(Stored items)
=-=-=

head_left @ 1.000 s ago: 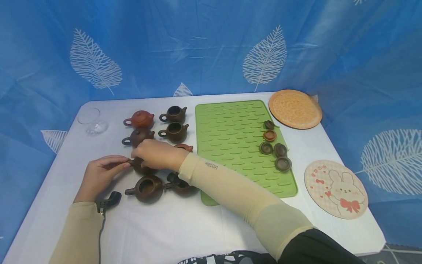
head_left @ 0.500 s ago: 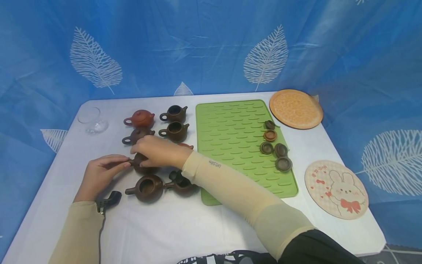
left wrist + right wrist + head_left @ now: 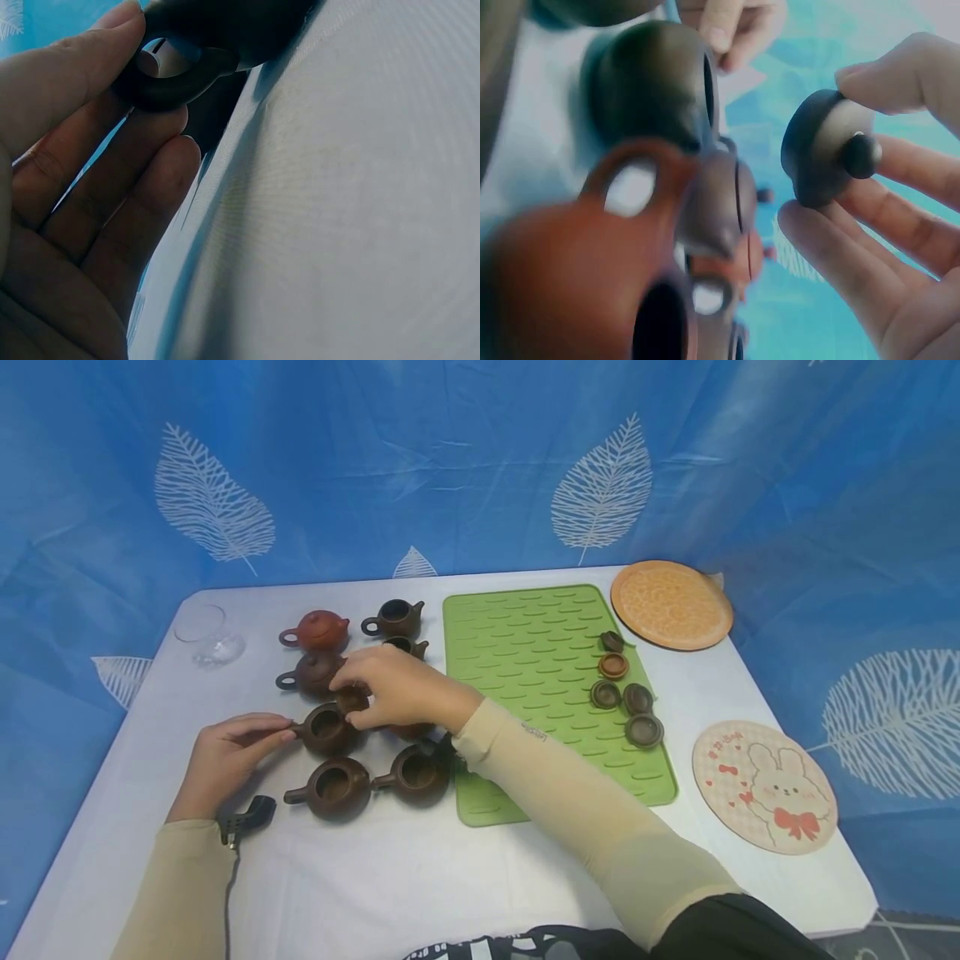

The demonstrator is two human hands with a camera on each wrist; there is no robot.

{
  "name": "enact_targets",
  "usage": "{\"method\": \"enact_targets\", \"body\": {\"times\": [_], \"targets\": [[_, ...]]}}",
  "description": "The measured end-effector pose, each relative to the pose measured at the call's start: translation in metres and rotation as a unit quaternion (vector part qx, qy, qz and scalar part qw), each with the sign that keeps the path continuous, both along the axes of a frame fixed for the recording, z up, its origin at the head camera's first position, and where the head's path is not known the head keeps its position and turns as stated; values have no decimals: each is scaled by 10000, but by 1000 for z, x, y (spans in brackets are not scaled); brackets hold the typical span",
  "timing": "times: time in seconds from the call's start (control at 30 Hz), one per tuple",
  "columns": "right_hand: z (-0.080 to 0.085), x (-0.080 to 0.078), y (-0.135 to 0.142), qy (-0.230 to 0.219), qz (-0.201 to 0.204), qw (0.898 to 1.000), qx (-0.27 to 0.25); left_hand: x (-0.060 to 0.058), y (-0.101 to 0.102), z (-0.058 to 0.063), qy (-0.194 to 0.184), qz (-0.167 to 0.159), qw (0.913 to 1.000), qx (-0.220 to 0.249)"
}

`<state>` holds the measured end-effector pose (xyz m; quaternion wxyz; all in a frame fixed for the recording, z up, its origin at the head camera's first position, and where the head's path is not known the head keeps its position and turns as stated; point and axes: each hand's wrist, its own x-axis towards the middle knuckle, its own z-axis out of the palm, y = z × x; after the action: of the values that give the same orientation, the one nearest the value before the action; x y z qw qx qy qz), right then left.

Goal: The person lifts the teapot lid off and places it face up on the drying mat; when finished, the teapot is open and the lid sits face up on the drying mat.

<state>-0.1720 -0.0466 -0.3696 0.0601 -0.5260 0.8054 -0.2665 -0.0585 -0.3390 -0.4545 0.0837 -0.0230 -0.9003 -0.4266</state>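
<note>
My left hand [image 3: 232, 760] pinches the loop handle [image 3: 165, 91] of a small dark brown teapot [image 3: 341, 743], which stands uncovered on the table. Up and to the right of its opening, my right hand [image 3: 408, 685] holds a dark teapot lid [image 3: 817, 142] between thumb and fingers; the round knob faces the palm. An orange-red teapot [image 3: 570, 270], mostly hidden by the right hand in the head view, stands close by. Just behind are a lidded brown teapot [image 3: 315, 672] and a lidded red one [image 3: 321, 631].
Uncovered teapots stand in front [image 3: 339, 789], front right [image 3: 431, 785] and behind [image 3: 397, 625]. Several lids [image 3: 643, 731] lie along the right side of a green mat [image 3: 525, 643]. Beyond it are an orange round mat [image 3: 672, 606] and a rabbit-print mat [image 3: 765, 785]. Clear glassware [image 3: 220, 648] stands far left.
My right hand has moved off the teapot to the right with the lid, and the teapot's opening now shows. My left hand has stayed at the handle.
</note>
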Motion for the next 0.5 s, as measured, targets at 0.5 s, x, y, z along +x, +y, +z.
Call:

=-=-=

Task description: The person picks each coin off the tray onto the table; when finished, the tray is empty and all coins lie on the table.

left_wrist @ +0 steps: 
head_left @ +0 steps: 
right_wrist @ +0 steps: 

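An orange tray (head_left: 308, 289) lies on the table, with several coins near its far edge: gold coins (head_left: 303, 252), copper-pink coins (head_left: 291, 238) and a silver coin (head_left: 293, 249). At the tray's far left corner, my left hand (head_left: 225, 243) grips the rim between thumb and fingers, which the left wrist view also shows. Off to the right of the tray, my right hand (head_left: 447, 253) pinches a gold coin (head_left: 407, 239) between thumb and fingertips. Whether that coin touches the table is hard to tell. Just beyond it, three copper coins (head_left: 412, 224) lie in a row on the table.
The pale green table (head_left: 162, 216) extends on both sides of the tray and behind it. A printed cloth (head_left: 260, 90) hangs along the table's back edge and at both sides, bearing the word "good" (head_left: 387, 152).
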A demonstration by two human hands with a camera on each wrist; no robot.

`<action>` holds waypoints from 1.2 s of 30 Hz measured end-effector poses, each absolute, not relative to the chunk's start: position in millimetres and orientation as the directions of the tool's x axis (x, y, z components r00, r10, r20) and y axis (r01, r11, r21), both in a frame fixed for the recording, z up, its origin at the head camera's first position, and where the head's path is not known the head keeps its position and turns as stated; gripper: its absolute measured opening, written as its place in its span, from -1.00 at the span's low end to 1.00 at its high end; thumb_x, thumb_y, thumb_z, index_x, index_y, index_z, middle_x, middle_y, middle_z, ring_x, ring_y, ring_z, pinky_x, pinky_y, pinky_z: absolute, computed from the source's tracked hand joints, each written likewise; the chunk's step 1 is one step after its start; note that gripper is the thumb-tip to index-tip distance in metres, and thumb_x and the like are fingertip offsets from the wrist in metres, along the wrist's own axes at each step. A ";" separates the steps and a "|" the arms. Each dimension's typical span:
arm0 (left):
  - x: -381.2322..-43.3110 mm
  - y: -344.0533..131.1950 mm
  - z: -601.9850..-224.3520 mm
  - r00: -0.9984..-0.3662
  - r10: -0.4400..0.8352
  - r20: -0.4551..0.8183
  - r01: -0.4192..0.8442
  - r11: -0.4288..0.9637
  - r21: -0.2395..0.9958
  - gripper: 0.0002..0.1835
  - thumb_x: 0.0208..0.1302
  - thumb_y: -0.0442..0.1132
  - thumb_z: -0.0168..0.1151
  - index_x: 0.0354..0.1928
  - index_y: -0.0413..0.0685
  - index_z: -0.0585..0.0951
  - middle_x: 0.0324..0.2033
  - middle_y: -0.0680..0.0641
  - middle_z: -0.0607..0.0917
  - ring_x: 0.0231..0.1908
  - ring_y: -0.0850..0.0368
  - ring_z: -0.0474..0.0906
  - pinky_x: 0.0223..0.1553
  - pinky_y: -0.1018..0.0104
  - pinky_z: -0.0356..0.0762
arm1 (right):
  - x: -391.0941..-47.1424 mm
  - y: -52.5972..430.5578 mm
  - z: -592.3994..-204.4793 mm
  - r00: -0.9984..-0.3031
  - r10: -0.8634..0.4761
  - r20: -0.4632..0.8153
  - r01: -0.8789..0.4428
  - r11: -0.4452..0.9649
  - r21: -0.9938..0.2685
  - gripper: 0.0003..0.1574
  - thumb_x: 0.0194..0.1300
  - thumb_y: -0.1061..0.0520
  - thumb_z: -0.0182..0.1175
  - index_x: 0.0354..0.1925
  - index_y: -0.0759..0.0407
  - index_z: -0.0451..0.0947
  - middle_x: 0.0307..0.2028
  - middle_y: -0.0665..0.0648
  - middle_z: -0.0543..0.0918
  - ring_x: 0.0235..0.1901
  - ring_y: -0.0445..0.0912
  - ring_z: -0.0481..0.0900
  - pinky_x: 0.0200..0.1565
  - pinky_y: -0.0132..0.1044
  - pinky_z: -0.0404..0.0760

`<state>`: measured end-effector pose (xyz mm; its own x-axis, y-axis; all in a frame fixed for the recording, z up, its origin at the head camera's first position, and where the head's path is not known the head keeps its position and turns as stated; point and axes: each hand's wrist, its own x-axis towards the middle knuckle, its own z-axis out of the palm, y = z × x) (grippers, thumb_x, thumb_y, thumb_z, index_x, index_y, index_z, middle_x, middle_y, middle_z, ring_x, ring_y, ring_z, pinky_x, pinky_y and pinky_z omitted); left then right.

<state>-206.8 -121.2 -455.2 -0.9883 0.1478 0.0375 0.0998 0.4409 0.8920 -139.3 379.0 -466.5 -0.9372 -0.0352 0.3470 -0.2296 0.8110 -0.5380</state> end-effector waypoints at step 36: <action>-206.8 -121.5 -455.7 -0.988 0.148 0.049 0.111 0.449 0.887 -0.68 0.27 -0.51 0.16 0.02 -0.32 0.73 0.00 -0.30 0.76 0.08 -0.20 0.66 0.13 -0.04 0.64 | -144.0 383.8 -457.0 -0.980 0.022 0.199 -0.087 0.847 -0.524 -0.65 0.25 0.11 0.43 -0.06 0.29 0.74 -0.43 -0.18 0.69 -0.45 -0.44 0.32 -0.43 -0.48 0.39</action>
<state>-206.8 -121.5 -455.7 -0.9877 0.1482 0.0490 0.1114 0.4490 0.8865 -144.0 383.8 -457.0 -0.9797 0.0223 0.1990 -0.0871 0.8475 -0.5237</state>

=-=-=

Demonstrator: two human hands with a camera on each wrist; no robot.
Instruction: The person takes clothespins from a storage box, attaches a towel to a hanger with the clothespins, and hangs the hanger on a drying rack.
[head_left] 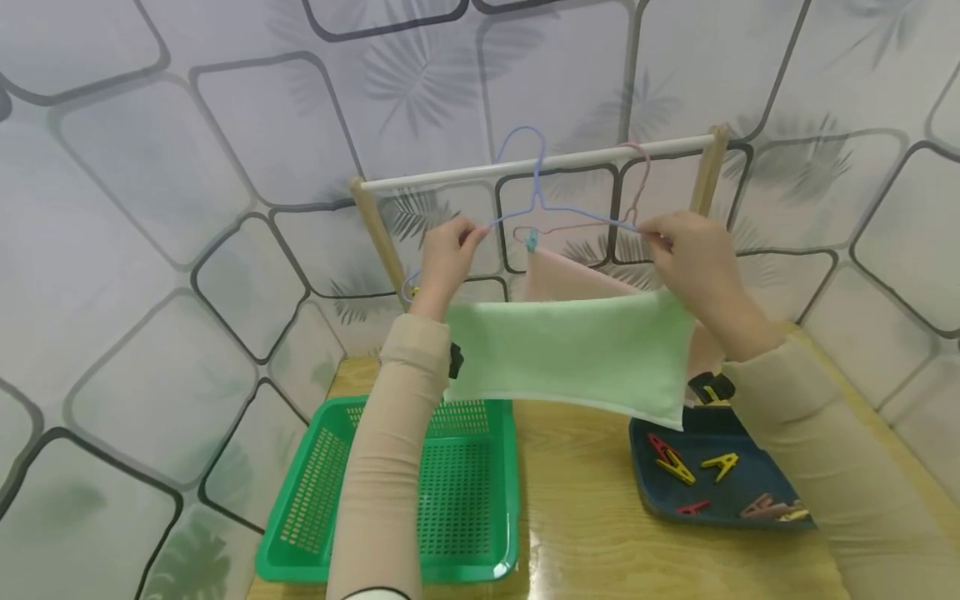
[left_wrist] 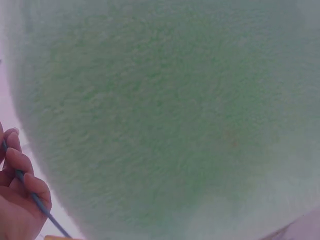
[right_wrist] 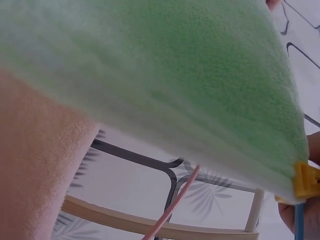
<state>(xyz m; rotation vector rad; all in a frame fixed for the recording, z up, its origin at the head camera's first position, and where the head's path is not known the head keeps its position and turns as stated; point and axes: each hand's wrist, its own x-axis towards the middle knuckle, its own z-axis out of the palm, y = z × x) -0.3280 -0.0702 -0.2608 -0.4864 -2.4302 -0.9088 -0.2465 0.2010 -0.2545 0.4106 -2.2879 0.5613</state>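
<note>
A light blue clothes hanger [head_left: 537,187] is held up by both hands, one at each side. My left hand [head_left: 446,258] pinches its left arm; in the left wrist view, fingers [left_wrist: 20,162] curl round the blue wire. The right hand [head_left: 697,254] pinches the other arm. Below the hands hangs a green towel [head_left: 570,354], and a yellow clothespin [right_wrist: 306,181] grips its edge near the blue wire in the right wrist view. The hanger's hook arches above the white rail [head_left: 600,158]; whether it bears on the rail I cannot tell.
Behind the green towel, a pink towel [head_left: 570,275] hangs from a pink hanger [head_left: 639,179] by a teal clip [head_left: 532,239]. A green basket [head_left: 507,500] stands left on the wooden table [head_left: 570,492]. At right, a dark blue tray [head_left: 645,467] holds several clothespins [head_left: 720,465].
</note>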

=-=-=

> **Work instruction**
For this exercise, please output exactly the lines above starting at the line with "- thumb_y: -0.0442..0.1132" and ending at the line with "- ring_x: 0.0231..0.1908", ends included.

> **Answer below**
  - thumb_y: -0.0442..0.1132
  - thumb_z: -0.0168..0.1151
  - index_x: 0.0354..0.1928
  - index_y: -0.0413..0.0685
  - index_z: -0.0585..0.0951
  - middle_x: 0.0324..0.2033
  - middle_y: -0.0680..0.0641
  - middle_z: -0.0607..0.0917
  - ring_x: 0.0231..0.1908

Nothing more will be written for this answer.